Task item: What lines below contain the string "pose"? List them all.

──────── Exercise data

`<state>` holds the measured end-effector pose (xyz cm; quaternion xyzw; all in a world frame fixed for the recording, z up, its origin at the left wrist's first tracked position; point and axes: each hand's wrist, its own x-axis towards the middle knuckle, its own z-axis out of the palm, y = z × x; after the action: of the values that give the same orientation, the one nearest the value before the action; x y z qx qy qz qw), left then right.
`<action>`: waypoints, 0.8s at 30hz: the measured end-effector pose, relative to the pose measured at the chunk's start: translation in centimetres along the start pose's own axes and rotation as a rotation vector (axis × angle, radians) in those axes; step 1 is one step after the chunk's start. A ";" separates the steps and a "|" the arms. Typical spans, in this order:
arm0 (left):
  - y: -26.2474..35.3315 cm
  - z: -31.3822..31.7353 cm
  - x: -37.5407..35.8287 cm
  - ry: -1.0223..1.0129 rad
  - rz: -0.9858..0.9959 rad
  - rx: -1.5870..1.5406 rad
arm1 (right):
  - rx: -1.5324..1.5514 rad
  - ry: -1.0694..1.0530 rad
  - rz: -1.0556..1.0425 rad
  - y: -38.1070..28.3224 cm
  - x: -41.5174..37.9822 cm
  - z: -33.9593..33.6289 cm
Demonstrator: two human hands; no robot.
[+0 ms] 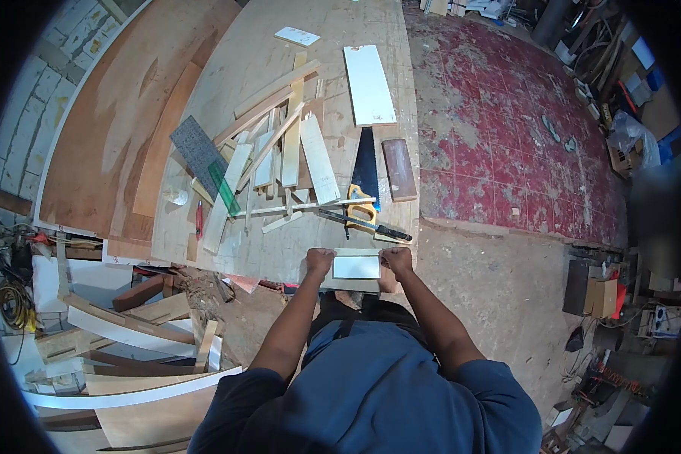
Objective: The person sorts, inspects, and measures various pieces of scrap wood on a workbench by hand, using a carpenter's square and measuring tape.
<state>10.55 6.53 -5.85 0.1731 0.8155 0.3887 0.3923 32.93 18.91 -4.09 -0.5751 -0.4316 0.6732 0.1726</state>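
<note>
A small white-faced board [356, 267] with a pale wooden strip along its far edge lies between my two hands, at the near edge of the workbench [280, 257]. My left hand [320, 262] is closed at its left end. At the right end my right hand [398, 260] grips it with curled fingers. Just beyond the right hand are a black bar-shaped tool [382, 231] and a handsaw with a yellow handle [362, 213]. The saw's dark blade points away, partly under a larger white board [369, 87].
Wood strips [291, 147] are heaped mid-bench beside a grey speckled sheet [200, 149] and a green ruler [223, 187]. A red-handled tool [199, 221] lies left; a brown block [399, 169] lies right. Offcuts [129, 325] fill the lower-left floor. Red tiles [507, 129] stretch right.
</note>
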 end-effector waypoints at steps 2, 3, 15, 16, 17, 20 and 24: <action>0.2 -0.2 -0.1 -0.001 0.003 -0.021 | -0.030 -0.019 0.011 0.2 0.4 0.0; 0.0 -0.2 -0.1 -0.008 0.009 -0.015 | -0.032 -0.020 0.009 0.3 0.6 0.0; 2.8 -2.2 -2.2 0.158 0.014 -0.015 | -0.046 0.028 0.044 -0.7 0.0 -1.0; 2.9 -2.7 -2.0 0.314 0.130 0.210 | -0.044 0.023 0.041 -0.9 -0.1 -1.4; 3.2 -3.6 -1.5 0.317 0.131 0.212 | -0.050 0.040 0.035 -1.1 -0.3 -2.0; 2.5 -7.4 1.1 0.489 0.373 0.539 | -0.072 0.084 0.033 -0.8 -1.0 -3.8; 2.2 -12.0 4.5 0.502 0.397 0.934 | -0.090 0.143 0.018 -0.9 -3.0 -5.7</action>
<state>-1.59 4.59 -1.73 0.3805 0.9210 0.0822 -0.0126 38.76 19.41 -1.29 -0.6328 -0.4429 0.6116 0.1711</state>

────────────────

Task output:
`<state>` holds the measured end-effector pose (xyz cm; quaternion xyzw; all in a world frame fixed for the recording, z up, its origin at the left wrist's first tracked position; point and axes: each hand's wrist, its own x-axis towards the middle knuckle, its own z-axis out of the palm, y = z × x; after the action: of the values that give the same orientation, the one nearest the value before the action; x y z qx qy qz qw), left then right.
`<action>`: waypoints, 0.8s at 30hz: the measured end-effector pose, relative to the pose measured at the chunk's start: translation in centimetres along the start pose's own axes and rotation as a rotation vector (axis × angle, radians) in those axes; step 1 is one step after the chunk's start. A ";" separates the steps and a "|" the arms. Typical spans, in this order:

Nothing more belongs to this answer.